Knowing that you must climb,
one day, the ancient tower
where disenchantment binds
the curls of innocence,
that you must live with power
and honor circumstance,
that choice is what comes true–
oh, Jenny, pure in heart,
why do I lie to you?

Why do I read you tales
in which birds speak the truth
and pity cures the blind,
and beauty reaches deep
to prove a royal mind?
Death is a small mistake
there, where the kiss revives;
Jenny, we make just dreams
out of our unjust lives.

Still, when your truthful eyes,
your keen, attentive stare,
endow the vacuous slut
with royalty, when you match
her soul to her shimmering hair,
what can she do but rise
to your imagined throne?
And what can I, but see
beyond the world that is,
when, faithful, you insist
I have the golden key–
and learn from you once more
the terror and the bliss,
the world as it might be?

I discovered Lisel Mueller just a little over a month ago, and have been fascinated by her work ever since. Her poems are direct and vivid, combining intelligence with accessibility, ideas with whimsy, and informed by both a richness of imagination and a great depth of emotion.

Today’s poem is a good example, in that it manages to be both humorous and touching. It’s a lovely evocation of fairy tales, but it’s also an exploration of childhood innocence, of the balance that every parent tries to find between protecting their child from the world and preparing him / her for it. We value and preserve the innocence of children, Mueller suggests, not only for reasons of nostalgia (“we make just dreams / out of our unjust lives”) but also, possibly, because it gives us something to live up to, inspires us to be truer to ideals that we, as grown-ups, know to be false.

How true this is of fairy tales is questionable, but it transforms the poem, for me, into a deeper meditation on idealism – on the way we cling to our principles, knowing they don’t hold true in the world, but believing in them anyway for “the terror and the bliss” of keeping “the world as it might be” in sight.
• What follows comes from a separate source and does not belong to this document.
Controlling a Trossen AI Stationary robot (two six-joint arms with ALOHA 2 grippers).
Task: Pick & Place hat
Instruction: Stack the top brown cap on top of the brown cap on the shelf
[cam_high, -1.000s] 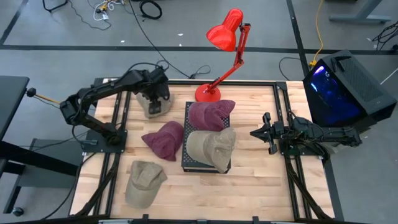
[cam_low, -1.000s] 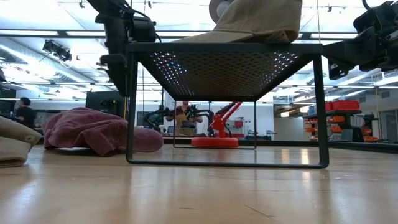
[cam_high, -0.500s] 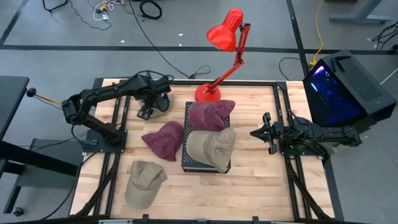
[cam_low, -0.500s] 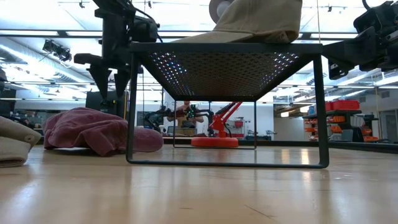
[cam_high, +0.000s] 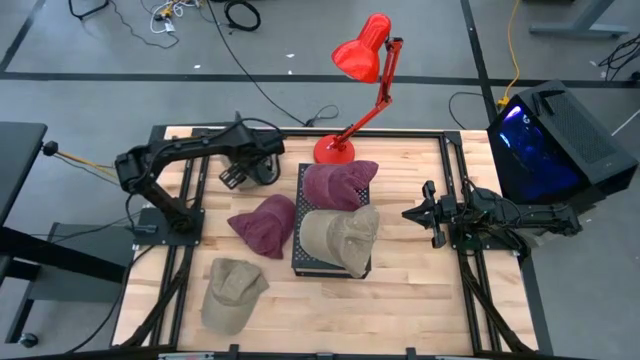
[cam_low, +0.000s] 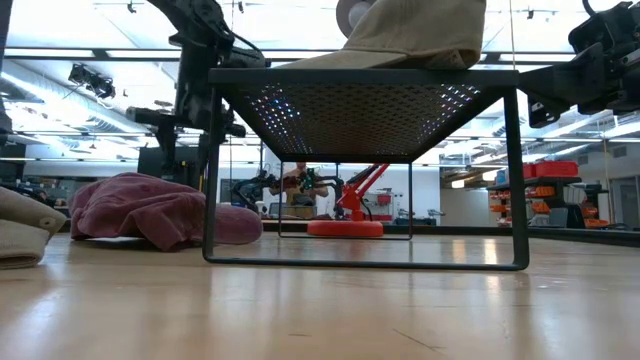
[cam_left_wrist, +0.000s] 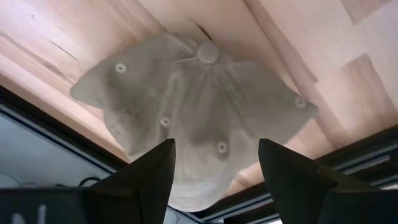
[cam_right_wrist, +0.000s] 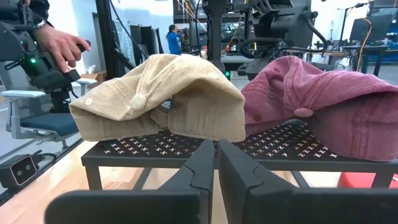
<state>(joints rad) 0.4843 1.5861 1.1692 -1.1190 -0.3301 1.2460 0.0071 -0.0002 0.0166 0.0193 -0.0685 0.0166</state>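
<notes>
A grey cap (cam_left_wrist: 193, 112) lies crown up on the wood at the table's far left, beside the black edge rail. My left gripper (cam_left_wrist: 216, 149) hangs above it, open, one finger on each side of the cap and clear of it. In the high view the gripper (cam_high: 248, 168) covers most of the cap. In the low view it (cam_low: 185, 118) hangs about level with the rack top. A maroon cap (cam_high: 340, 185) and a tan cap (cam_high: 340, 235) sit on a black perforated rack (cam_low: 360, 110). My right gripper (cam_high: 408, 213) is shut and empty, right of the rack.
Another maroon cap (cam_high: 265, 225) lies on the table left of the rack, and another tan cap (cam_high: 230, 290) lies near the front left. A red desk lamp (cam_high: 333, 150) stands on the far edge. A person's hand (cam_right_wrist: 62, 43) shows in the room beyond.
My left gripper has gone a little toward the table's near edge and now stands over the grey cap, hiding most of it in the high view. It has also turned about its wrist. The cap has stayed where it was.
</notes>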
It is a testament to Mueller’s gift that Jenny is thus at once a vividly evoked little girl and a symbol for some larger, more abstract principle, some idea or value that we protect from the brute realities of the world as though it were a child.

Every time I read this poem, I’m reminded of Auden’s Lullaby. Perhaps because here too we see the counterpoint between frailty and feeling, between the make-believe of idealism and the reality of human affection. Here too we find a reassurance that operates not by denying our doubts but by accepting them. And perhaps because Mueller, like Auden, combines a tone of overall tenderness with phrases honed to the sharpness of truth (“you must live with power / and honor circumstance – / that choice is what comes true”).